The building and population boom continued in LaSalle Park over several decades, and the neighborhood even included a brief central role during St. Louis’ stint as a de facto cotton industry leader during the Civil War.  The factory building (later converted to a cordage mill), which occupied that role, still exists.

The turn of the century ushered in trouble for the neighborhood, however, first in the form of the massive tornado that struck the area in 1896 (third deadliest in U.S. history). The damage from the tornado was extensive and expensive, and the effect was destabilizing for the formerly tight-knit community. Many people moved on to other areas, disconnecting some families and businesses from each other. Following this challenge, in 1947, a plan was unveiled by the city for the construction of the Interstate Highway System to run through its urban core. LaSalle Park, and the rest of Old Frenchtown laid directly in the sites of the city’s demolition proposal, which began a short time later. The effect of the proposal and subsequent demolition was further destabilization for the neighborhood and nearby communities, and more people began to move away.

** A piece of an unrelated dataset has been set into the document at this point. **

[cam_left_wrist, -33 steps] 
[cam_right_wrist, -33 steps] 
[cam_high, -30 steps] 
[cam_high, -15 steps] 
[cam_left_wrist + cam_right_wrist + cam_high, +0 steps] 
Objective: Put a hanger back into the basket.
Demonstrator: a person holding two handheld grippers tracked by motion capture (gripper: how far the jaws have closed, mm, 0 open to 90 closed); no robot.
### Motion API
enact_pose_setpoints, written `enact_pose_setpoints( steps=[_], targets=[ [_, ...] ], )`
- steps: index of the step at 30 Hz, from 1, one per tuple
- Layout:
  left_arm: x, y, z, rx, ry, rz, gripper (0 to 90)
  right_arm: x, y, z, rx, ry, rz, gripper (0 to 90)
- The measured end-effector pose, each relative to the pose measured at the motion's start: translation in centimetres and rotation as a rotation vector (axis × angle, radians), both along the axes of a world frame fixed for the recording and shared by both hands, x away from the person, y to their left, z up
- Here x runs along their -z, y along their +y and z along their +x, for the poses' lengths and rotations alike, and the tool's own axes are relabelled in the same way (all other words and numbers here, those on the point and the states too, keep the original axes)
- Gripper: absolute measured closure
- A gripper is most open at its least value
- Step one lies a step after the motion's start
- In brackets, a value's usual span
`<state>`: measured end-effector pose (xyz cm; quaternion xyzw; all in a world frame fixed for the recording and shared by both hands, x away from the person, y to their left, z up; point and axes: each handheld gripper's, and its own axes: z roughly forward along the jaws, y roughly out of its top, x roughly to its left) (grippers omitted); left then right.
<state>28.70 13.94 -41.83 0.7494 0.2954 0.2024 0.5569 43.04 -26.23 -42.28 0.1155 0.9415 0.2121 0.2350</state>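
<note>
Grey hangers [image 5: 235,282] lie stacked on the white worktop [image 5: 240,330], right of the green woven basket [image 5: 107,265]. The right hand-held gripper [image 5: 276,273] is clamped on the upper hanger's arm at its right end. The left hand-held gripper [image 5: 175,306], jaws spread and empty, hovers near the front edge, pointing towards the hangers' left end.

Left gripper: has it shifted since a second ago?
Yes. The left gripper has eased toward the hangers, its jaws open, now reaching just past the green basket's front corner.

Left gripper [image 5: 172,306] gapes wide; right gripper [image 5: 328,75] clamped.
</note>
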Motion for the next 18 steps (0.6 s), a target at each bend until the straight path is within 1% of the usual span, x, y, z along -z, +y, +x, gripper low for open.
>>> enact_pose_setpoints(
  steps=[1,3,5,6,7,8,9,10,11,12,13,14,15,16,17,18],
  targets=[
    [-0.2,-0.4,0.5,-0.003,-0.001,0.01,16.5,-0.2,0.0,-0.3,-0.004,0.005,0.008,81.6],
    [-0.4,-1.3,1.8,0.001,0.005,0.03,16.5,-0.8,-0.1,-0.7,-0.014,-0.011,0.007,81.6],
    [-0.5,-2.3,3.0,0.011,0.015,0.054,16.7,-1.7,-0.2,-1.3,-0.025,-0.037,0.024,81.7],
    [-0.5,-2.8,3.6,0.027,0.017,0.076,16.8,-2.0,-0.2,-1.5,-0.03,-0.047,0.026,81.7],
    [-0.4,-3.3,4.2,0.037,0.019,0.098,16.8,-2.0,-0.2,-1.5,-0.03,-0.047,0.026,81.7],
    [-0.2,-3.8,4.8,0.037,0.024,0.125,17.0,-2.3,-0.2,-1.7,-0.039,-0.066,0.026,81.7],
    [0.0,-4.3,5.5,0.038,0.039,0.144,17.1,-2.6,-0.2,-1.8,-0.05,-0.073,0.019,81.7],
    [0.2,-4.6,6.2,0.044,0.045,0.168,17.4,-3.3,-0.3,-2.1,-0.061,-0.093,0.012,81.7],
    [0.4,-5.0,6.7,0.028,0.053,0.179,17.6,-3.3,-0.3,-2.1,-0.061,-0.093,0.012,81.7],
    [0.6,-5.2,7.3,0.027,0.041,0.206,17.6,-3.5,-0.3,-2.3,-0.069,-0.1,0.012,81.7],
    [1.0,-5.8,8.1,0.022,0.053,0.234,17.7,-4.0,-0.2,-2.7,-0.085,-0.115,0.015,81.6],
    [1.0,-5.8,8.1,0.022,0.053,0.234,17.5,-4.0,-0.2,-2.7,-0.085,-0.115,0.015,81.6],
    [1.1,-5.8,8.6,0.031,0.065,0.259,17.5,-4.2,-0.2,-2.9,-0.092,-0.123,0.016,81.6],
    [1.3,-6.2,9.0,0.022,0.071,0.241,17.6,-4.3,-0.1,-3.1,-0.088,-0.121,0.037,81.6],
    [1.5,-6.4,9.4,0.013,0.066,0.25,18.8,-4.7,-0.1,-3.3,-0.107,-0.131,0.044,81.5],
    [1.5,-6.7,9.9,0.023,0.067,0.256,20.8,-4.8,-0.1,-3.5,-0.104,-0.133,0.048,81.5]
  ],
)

Between 1942 and 1961, the Clinton-Peabody and Darst-Webbe housing projects went up, which presented even more disarray, especially due to the now infamous mismanagement,  poor urban planning foresight, and in some cases, direct exploitation that occurred within the housing projects. Though the housing complexes would eventually be demolished, their impact was hard to reverse, and by 1969, much of LaSalle Park and surrounding areas were deemed blighted, and highlighted for urban renewal projects.

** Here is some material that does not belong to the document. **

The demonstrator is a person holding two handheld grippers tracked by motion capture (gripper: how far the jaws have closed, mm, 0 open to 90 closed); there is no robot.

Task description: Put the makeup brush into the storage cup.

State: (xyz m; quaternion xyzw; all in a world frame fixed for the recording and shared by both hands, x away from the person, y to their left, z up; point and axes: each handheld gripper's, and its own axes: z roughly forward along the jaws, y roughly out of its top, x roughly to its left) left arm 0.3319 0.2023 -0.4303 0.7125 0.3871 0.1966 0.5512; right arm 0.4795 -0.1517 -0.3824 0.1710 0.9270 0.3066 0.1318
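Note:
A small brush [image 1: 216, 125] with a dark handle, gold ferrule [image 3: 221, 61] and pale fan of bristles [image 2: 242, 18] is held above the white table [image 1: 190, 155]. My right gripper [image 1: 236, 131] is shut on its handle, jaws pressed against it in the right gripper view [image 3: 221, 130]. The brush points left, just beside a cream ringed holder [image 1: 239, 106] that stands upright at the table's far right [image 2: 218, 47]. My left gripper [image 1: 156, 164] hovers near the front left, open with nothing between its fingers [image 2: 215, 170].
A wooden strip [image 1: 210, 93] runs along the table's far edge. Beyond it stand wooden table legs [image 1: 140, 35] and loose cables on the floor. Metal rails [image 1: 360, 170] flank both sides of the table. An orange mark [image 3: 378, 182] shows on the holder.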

Around this time, Ralston-Purina (not yet Nestle) took an active role in reshaping LaSalle Park, through the LaSalle Park Redevelopment Corporation, and subsidized both the removal and renovation of buildings in the neighborhood.

photo by Sue Rakers


photo by Joe Harrison


photo by Maureen Minich


photo by Mike Matney

It is hard to comprehend exactly what richness the city lost during the hard times of LaSalle Park, and Old Frenchtown, but the neighborhood today is certainly stabilized. With few exceptions, many of the historic buildings have been restored and are well maintained, and even the mixed-income, infill-type housing (the suburbia-looking part of the neighborhood) appears mostly to coexist well enough, though there is a question about how much of it is actually needed/utilized, since we observed more vacancies in that department here than in next door Peabody Darst Webbe. Nonetheless, like Lafayette Square and Soulard, this part of Old Frenchtown offers plenty of preserved history to satisfy any history buff, and on a sunny, cool Spring day in St. Louis, there are plenty of worse walks you could take than a stroll through LaSalle Park.

photo by Carol Sluzevich


photo by James Palmour


photo by Joe Rakers


photo by Ingrid Borecki

Map available here.

Our endpoint for Photo Flood 78 was the Eat Rite Diner, a restaurant that is a benchmark of delicious nostalgia for many St. Louisans, and for good reason. Reopened recently under new management, Eat Rite is once again hitting all the right notes for any diner fan.